After a close vote rejected an offer by Emergent Holdings to buy a majority share of Kuterra, a land-based salmon farm in the Broughton Archipelago region of the North Island, the ‘Namgis First Nation, who own the business, are now looking at taking the necessary next steps to ensure the company’s future.
“Members of the ‘Namgis First Nation have voted by a narrow margin to reject an offer by Emergent Holdings to buy a majority share of Kuterra LP and to grant a 75-year lease of reserve land,” said Eric Hobson of Kuterra LP via press release. “Kuterra respects the decision by the membership and will seek to clarify which aspects of the proposed offer caused the greatest concern.

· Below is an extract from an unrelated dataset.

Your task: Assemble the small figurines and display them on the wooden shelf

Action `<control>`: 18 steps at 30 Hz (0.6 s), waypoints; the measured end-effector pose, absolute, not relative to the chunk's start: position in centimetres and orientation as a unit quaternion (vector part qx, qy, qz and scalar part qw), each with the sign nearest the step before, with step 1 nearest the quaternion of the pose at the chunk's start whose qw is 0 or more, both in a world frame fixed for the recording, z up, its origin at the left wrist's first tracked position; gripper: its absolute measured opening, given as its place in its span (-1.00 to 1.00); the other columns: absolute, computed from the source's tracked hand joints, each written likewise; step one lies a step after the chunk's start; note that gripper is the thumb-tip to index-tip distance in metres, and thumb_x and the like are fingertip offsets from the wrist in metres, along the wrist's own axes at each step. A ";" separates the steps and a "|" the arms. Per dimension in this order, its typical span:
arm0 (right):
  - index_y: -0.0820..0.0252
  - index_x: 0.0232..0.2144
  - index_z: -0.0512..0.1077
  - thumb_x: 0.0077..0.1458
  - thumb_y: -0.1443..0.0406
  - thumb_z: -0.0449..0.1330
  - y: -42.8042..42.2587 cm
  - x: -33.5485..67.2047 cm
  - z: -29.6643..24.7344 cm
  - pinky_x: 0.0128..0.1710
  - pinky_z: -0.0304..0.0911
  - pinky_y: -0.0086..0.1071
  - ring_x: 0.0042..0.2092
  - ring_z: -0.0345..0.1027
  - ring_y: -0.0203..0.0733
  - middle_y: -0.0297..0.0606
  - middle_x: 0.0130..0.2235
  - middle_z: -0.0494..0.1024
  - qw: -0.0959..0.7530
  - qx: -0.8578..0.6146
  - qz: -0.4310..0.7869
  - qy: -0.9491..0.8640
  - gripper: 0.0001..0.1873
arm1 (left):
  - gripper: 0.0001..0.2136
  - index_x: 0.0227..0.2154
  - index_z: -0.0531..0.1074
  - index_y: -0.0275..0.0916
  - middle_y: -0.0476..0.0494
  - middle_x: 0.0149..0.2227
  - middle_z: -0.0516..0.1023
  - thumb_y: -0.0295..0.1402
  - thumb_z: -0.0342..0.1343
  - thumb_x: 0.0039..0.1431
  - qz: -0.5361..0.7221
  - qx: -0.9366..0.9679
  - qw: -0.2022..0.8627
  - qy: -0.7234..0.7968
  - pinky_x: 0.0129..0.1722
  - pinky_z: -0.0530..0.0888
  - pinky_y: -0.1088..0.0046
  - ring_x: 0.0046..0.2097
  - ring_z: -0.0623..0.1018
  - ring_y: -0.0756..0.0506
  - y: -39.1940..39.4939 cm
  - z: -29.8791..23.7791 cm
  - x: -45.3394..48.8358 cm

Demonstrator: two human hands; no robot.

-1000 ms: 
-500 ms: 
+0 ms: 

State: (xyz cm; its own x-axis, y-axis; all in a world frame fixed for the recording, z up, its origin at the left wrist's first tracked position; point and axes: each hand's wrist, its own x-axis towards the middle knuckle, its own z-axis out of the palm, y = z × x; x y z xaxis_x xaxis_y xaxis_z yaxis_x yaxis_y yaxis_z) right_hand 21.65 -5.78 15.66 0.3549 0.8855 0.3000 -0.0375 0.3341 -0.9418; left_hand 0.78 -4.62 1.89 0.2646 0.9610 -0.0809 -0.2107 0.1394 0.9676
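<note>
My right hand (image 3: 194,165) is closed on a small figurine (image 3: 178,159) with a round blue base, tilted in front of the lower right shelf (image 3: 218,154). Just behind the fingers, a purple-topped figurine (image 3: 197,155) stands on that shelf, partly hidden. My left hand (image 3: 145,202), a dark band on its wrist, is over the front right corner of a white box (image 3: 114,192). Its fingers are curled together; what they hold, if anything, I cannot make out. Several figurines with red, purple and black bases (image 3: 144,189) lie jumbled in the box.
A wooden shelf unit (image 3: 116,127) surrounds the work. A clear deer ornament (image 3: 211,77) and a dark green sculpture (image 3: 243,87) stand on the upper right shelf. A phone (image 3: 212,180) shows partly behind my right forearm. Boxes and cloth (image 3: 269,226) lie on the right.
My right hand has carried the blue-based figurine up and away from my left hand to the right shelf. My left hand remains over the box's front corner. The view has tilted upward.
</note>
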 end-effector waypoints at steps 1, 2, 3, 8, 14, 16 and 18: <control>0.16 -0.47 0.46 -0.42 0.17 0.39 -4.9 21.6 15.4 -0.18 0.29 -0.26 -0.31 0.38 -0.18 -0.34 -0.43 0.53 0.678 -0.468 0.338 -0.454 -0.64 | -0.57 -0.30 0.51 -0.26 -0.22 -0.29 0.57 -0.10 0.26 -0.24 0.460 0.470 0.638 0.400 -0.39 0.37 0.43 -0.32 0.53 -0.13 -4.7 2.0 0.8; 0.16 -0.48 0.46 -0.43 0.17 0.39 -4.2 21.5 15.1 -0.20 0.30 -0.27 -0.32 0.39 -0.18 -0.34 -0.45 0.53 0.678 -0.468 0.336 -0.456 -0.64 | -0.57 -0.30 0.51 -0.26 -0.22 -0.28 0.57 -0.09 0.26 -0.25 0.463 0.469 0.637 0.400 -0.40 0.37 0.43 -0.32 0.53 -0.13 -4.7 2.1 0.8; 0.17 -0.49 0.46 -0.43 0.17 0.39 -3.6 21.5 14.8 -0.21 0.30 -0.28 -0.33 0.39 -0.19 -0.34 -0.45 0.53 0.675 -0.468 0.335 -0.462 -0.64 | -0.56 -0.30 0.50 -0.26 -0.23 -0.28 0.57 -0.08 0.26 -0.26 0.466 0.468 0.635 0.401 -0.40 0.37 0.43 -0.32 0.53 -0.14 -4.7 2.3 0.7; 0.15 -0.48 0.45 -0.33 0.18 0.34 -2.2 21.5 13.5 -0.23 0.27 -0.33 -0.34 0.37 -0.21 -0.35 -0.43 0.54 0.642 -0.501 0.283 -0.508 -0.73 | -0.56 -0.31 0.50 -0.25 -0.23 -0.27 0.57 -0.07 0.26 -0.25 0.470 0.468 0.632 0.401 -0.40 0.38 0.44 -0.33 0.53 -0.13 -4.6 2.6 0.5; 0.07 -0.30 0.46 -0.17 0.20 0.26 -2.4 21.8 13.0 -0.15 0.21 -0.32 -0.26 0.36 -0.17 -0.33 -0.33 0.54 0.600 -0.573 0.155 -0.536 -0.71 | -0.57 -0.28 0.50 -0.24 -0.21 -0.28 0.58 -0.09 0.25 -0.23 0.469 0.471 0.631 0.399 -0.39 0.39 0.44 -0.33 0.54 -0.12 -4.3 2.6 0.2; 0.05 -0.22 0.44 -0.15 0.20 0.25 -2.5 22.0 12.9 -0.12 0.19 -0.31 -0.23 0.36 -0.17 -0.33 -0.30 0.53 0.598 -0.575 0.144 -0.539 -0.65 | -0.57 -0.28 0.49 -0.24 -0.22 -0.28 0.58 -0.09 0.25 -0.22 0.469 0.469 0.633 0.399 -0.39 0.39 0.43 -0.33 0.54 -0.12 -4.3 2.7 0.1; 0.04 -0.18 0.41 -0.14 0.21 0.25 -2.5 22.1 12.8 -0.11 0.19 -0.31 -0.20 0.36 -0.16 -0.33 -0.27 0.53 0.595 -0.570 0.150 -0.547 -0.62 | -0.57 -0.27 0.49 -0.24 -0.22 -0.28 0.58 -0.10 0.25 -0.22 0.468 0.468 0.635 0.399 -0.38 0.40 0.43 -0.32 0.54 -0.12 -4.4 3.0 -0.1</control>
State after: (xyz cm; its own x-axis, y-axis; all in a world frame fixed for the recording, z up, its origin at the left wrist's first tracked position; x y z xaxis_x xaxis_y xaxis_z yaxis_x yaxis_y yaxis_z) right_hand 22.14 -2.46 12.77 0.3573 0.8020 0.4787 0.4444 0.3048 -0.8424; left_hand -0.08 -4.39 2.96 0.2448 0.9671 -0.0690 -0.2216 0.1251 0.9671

Kuterra will continue to grow out the fish that are currently in the facility under an existing management agreement with Emergent until the next steps have been finalized.”
Don Svanvik, elected chief of the ‘Namgis, stated via press release his people are “disappointed by the rejection of the current offer by Emergent Holdings and await the outcome of next steps. At the same time, the Nation considers Kuterra to have successfully fulfilled the mission the Nation gave it when the company was established in 2012.”
Svanvik added the company “has proven the viability of land-based Atlantic salmon farming, and that it has catalyzed change in the industry. The Nation is encouraged by the number of new land-based farms now in operation or under construction that have learned from Kuterra’s pioneering efforts, and is confident that this new generation of land-based Atlantic salmon farms will transform Atlantic salmon aquaculture.”
According to year-end financial documents that are posted online, Kuterra Limited Partnership had assets of $1,039,332 and liabilities of $3,029,022 as at March 31, 2018, and revenues of $2,231,462 and a net loss of $345,476 for the year then ended.